**Goal of the exercise**
Each line below must be printed again exactly.

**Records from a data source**
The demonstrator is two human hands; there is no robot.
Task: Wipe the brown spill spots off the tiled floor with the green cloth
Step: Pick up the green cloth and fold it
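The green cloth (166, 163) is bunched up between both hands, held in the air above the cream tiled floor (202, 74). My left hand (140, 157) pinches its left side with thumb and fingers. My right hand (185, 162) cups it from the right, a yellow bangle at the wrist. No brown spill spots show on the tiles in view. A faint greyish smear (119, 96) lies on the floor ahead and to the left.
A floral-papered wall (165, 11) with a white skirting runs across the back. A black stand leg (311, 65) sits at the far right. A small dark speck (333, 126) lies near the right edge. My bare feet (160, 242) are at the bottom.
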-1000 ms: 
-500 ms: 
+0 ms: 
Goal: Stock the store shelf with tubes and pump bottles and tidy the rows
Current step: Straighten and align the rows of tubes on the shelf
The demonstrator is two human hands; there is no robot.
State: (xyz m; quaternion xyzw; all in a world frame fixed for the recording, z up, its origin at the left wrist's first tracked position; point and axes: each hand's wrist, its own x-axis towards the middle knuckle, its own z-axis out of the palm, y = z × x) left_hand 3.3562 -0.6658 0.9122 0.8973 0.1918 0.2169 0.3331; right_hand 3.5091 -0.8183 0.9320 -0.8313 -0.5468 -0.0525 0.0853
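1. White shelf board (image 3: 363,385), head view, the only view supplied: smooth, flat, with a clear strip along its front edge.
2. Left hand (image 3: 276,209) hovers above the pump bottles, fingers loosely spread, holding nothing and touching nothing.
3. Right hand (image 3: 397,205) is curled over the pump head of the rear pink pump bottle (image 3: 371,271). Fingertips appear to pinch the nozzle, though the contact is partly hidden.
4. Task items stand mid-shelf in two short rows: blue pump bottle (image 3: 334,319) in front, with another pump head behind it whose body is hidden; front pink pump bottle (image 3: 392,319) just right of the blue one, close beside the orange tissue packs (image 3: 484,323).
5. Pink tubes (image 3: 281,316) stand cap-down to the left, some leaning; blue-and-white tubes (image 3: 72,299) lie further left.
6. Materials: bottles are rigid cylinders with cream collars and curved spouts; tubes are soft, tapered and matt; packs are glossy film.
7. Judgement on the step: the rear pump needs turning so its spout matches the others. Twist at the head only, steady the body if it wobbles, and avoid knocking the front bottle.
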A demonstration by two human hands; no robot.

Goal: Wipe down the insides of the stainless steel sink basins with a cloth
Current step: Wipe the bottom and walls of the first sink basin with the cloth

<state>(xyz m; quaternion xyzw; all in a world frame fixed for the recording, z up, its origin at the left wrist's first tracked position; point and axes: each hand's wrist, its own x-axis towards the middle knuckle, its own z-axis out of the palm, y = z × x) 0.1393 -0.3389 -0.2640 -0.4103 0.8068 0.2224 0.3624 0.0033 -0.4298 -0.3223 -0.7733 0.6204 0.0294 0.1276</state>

**Written solution**
The demonstrator is two human hands; there is no robot.
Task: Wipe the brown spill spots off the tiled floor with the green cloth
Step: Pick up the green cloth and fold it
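The green cloth (166, 163) is bunched up between both hands, held in the air above the cream tiled floor (202, 74). My left hand (140, 157) pinches its left side with thumb and fingers. My right hand (185, 162) cups it from the right, a yellow bangle at the wrist. No brown spill spots show on the tiles in view. A faint greyish smear (119, 96) lies on the floor ahead and to the left.
A floral-papered wall (165, 11) with a white skirting runs across the back. A black stand leg (311, 65) sits at the far right. A small dark speck (333, 126) lies near the right edge. My bare feet (160, 242) are at the bottom.
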-1000 ms: 
-500 ms: 
+0 ms: 
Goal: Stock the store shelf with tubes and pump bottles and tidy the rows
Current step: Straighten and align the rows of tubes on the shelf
The demonstrator is two human hands; there is no robot.
State: (xyz m; quaternion xyzw; all in a world frame fixed for the recording, z up, its origin at the left wrist's first tracked position; point and axes: each hand's wrist, its own x-axis towards the middle knuckle, its own z-axis out of the palm, y = z × x) left_hand 3.3562 -0.6658 0.9122 0.8973 0.1918 0.2169 0.3331; right_hand 3.5091 -0.8183 0.9320 -0.8313 -0.5468 -0.0525 0.0853
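1. White shelf board (image 3: 363,385), head view, the only view supplied: smooth, flat, with a clear strip along its front edge.
2. Left hand (image 3: 276,209) hovers above the pump bottles, fingers loosely spread, holding nothing and touching nothing.
3. Right hand (image 3: 397,205) is curled over the pump head of the rear pink pump bottle (image 3: 371,271). Fingertips appear to pinch the nozzle, though the contact is partly hidden.
4. Task items stand mid-shelf in two short rows: blue pump bottle (image 3: 334,319) in front, with another pump head behind it whose body is hidden; front pink pump bottle (image 3: 392,319) just right of the blue one, close beside the orange tissue packs (image 3: 484,323).
5. Pink tubes (image 3: 281,316) stand cap-down to the left, some leaning; blue-and-white tubes (image 3: 72,299) lie further left.
6. Materials: bottles are rigid cylinders with cream collars and curved spouts; tubes are soft, tapered and matt; packs are glossy film.
7. Judgement on the step: the rear pump needs turning so its spout matches the others. Twist at the head only, steady the body if it wobbles, and avoid knocking the front bottle.
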A demonstration by two human hands; no robot.

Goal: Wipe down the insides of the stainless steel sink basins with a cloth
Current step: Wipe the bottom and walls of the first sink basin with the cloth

<state>(xyz m; quaternion xyzw; all in a world frame fixed for the recording, z up, its origin at the left wrist's first tracked position; point and axes: each hand's wrist, its own x-axis towards the middle knuckle, its own z-axis out of the palm, y = z × x) 0.1393 -0.3389 -0.2640 -0.4103 0.8068 0.2224 0.3624 0.0033 -0.4298 -0.3223 -0.7733 0.6204 0.0294 0.1276</state>

This output has come to an end.